00:00BNPB sebut Karhutlah Riau masih jadi salah satu kejadian menonjol nasional.
00:04Kebakaran hutan dan lahan, Karhutlah, di Riau masih menjadi salah satu kejadian bencana yang menonjol di tingkat nasional.
00:11Kepala Pusat Data, Informasi, dan Komunikasi Kebencanaan Badan Nasional Penanggulangan Bencana, BNPB, Abdul Muhari di Jakarta, Kamis, 21 Mei 2026
00:22mengatakan,
00:23luasan area yang terbakar di wilayah tersebut menembus angka ribuan hektare.

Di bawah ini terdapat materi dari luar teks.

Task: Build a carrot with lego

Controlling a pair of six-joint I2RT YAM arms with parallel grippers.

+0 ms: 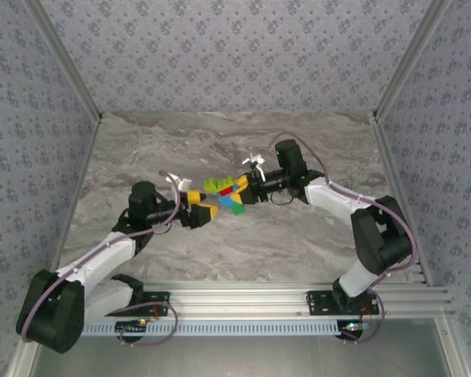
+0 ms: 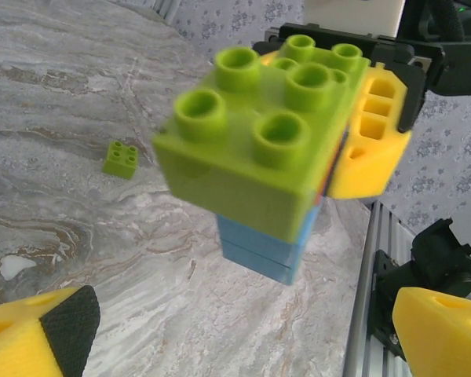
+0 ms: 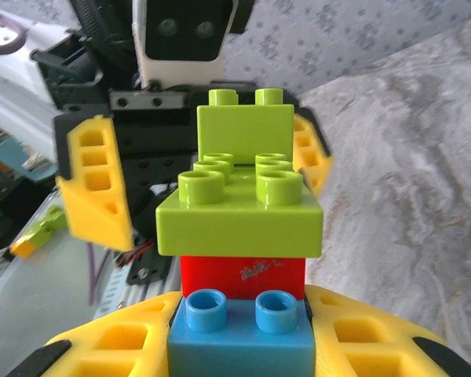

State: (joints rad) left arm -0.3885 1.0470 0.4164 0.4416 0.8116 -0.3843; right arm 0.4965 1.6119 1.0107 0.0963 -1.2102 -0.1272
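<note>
My right gripper (image 1: 240, 194) (image 3: 239, 318) is shut on the carrot (image 1: 229, 199), a stack of lego held above the table. Its yellow fingers (image 3: 353, 342) clamp a blue brick (image 3: 239, 345); a red brick (image 3: 243, 275) and lime-green bricks (image 3: 239, 212) continue away from it. From the left wrist the stack's lime-green end (image 2: 259, 149) looms close, with blue bricks (image 2: 263, 247) below. My left gripper (image 1: 198, 209) (image 2: 243, 338) stands open just left of the carrot, its fingers (image 3: 94, 188) apart on either side of the lime end. A loose lime-green brick (image 2: 121, 159) lies on the table.
The marble tabletop (image 1: 220, 149) is bounded by patterned walls and metal posts. An aluminium rail (image 1: 243, 302) runs along the near edge at the arm bases.
</note>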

00:27Kebakaran hutan dan lahan di Provinsi Riau juga masih menjadi salah satu kejadian menonjol nasional.
00:33Hingga Rabu, 20 Mei 2026, luas lahan terbakar tercatat mencapai 3.474,74 hektare, kata Abdul.

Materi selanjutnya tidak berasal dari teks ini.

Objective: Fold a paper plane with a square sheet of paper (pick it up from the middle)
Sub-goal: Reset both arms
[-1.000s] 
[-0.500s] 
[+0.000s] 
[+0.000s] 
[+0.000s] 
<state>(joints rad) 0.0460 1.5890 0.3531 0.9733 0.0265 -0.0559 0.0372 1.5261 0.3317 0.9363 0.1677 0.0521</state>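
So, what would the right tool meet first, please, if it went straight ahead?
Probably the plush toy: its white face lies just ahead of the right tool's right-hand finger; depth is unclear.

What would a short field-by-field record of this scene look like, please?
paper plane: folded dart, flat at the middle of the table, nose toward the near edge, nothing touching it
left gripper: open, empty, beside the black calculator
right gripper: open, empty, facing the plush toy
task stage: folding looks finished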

00:42Dalam kesempatan tersebut, Abdul menjelaskan bahwa upaya penanggulangan dan pemadaman titik api sejauh ini terus diintensifkan melalui kolaborasi operasi udara
00:49dan operasi darat dengan dukungan penuh dari berbagai instansi lintas sektoral.
00:53Tim gabungan yang dikerahkan di lapangan terdiri atas unsur BNPB, Badan Penanggulangan Bencana Daerah, BPBD, TNI, Polri, Manggala Agni Kementerian
01:02Kehutanan, serta elemen masyarakat dan unsur terkait lainnya.
01:06Pada pelaksanaan operasi darat, tim gabungan saat ini tengah fokus melakukan lokalisasi api melalui penanganan visual, pemadaman langsung, hingga proses
01:14pendinginan, cooling down,
01:16pada area bekas terbakar di wilayah Kelurahan Tampan, Kecamatan Payung Sekaki, Kota Pekanbaru.
01:22BNPB menilai langkah pendinginan tersebut krusial dilakukan guna memastikan tidak ada lagi bar api yang tersisa di dalam lapisan tanah,
01:28khususnya pada area gambut yang memicu potensi kebakaran berulang.
01:32Selain mengerahkan personel di jalur darat, BNPB dipastikan terus mengoperasikan armada helikopter untuk melaksanakan operasi udara berupa pengeboman air, waterbombing,
01:40serta patroli udara guna mendukung percepatan penanganan karhutlah di seluruh wilayah terdampak di Provinsi Riau.